Task requirements
Word for word, restate the data that follows, omitting the images.

Supplied information
┄┄┄┄┄┄┄┄┄┄┄┄┄┄┄┄┄┄┄┄

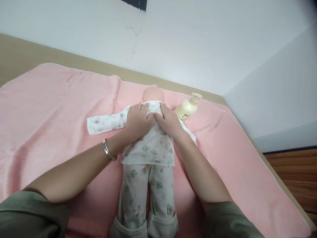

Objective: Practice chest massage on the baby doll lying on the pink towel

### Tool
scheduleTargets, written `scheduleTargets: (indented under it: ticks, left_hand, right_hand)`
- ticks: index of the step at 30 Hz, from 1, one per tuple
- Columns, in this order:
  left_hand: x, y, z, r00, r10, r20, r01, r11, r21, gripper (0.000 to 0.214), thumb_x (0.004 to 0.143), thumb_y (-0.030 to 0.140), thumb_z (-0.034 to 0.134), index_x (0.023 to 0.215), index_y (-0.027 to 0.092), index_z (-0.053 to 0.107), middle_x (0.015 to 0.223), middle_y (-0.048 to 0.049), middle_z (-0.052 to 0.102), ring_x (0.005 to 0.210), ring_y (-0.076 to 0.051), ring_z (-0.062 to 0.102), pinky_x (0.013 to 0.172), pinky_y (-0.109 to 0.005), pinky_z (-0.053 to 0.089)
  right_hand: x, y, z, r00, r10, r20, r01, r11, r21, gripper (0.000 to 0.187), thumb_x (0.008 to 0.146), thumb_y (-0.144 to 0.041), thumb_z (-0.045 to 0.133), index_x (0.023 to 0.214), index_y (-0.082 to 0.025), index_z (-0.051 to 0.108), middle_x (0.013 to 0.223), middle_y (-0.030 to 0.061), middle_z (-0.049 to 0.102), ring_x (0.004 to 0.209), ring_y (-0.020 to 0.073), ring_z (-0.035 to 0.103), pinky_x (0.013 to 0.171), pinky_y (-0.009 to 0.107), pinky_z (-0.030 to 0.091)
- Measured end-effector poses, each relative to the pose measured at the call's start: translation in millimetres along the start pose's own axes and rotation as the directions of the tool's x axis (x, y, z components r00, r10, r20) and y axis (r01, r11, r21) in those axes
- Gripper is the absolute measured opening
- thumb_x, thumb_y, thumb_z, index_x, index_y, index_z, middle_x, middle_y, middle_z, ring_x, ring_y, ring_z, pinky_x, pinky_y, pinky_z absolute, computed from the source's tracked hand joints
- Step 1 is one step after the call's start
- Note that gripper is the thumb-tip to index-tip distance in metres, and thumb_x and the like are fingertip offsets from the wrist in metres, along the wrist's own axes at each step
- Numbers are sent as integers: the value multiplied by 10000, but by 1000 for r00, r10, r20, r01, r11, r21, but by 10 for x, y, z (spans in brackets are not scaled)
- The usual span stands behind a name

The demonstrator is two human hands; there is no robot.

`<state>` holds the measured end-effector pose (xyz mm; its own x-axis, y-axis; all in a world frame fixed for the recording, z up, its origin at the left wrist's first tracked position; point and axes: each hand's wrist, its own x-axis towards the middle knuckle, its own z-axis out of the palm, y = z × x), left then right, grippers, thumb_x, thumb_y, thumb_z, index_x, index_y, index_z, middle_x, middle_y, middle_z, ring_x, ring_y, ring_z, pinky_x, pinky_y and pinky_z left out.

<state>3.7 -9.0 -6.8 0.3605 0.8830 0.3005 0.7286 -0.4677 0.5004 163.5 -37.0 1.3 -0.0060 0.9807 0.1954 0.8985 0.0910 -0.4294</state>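
A baby doll (153, 95) lies stretched out with its head away from me; only the smooth bare top of the head shows. It wears a white printed top (158, 148) and matching trousers (135, 191) with turned-up cuffs. My left hand (139, 120) rests flat on the left side of the doll's upper body, near the shoulder. On the other side lies my right hand (169, 120), also flat, its thumb close to the left thumb. Both hands are open and hold nothing. One sleeve (106, 123) extends to the left; the other is partly hidden by my right hand.
Beneath the doll is a pink cloth (61, 132) with soft folds, spread over a tan table (19, 49). A pale yellow pump bottle (187, 107) leans just right of the doll's head. A white wall (178, 43) rises behind. Brown wood (294, 175) shows at lower right.
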Motion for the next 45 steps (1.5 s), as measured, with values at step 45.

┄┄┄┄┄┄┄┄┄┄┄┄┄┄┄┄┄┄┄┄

Written answer
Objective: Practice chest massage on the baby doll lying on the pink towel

### Tool
scheduleTargets, written `scheduleTargets: (indented under it: ticks, left_hand, right_hand)`
- ticks: index of the step at 30 Hz, from 1, one per tuple
- Columns, in this order:
  left_hand: x, y, z, r00, r10, r20, r01, r11, r21, gripper (0.000 to 0.214), thumb_x (0.004 to 0.143), thumb_y (-0.030 to 0.140), thumb_z (-0.034 to 0.134), index_x (0.023 to 0.215), index_y (-0.027 to 0.092), index_z (-0.053 to 0.107), middle_x (0.015 to 0.223), middle_y (-0.048 to 0.049), middle_z (-0.052 to 0.102), ring_x (0.005 to 0.210), ring_y (-0.076 to 0.051), ring_z (-0.062 to 0.102), pinky_x (0.013 to 0.172), pinky_y (-0.109 to 0.005), pinky_z (-0.053 to 0.089)
  right_hand: x, y, z, r00, r10, r20, r01, r11, r21, gripper (0.000 to 0.187), thumb_x (0.008 to 0.146), thumb_y (-0.144 to 0.041), thumb_z (-0.045 to 0.133), index_x (0.023 to 0.214), index_y (-0.082 to 0.025), index_z (-0.051 to 0.108), middle_x (0.013 to 0.223), middle_y (-0.030 to 0.061), middle_z (-0.049 to 0.102), ring_x (0.004 to 0.209), ring_y (-0.020 to 0.073), ring_z (-0.035 to 0.103), pinky_x (0.013 to 0.171), pinky_y (-0.009 to 0.107), pinky_z (-0.030 to 0.091)
- Measured end-effector poses, each relative to the pose measured at the call's start: translation in millimetres along the start pose's own axes and rotation as the directions of the tool's x axis (x, y, z components r00, r10, r20) and y axis (r01, r11, r21) in those axes
- Gripper is the absolute measured opening
- thumb_x, thumb_y, thumb_z, index_x, index_y, index_z, middle_x, middle_y, middle_z, ring_x, ring_y, ring_z, pinky_x, pinky_y, pinky_z absolute, computed from the source's tracked hand joints
- Step 1 is one step after the call's start
- Note that gripper is the thumb-tip to index-tip distance in metres, and thumb_x and the like are fingertip offsets from the wrist in metres, along the wrist's own axes at each step
- Numbers are sent as integers: the value multiplied by 10000, but by 1000 for r00, r10, r20, r01, r11, r21, but by 10 for x, y, z (spans in brackets are not scaled)
- The usual span stands behind a name

The demonstrator is two human hands; there is no robot.

`<state>` holds the measured end-effector pose (xyz mm; its own x-axis, y-axis; all in a world frame fixed for the recording, z up, its origin at the left wrist's first tracked position; point and axes: each hand's wrist, its own x-axis towards the middle knuckle, its own z-axis out of the palm, y = z × x), left then right, grippers, thumb_x, thumb_y, thumb_z, index_x, index_y, index_z, middle_x, middle_y, middle_z, ring_x, ring_y, ring_z, pinky_x, pinky_y and pinky_z left out.

<state>3.7 -9.0 -6.8 0.3605 0.8830 0.3005 0.7286 -0.4677 0.5004 163.5 -37.0 1.3 -0.0060 0.9807 0.1954 0.8985 0.0910 -0.4294</state>
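A baby doll (153, 95) lies stretched out with its head away from me; only the smooth bare top of the head shows. It wears a white printed top (158, 148) and matching trousers (135, 191) with turned-up cuffs. My left hand (139, 120) rests flat on the left side of the doll's upper body, near the shoulder. On the other side lies my right hand (169, 120), also flat, its thumb close to the left thumb. Both hands are open and hold nothing. One sleeve (106, 123) extends to the left; the other is partly hidden by my right hand.
Beneath the doll is a pink cloth (61, 132) with soft folds, spread over a tan table (19, 49). A pale yellow pump bottle (187, 107) leans just right of the doll's head. A white wall (178, 43) rises behind. Brown wood (294, 175) shows at lower right.
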Motion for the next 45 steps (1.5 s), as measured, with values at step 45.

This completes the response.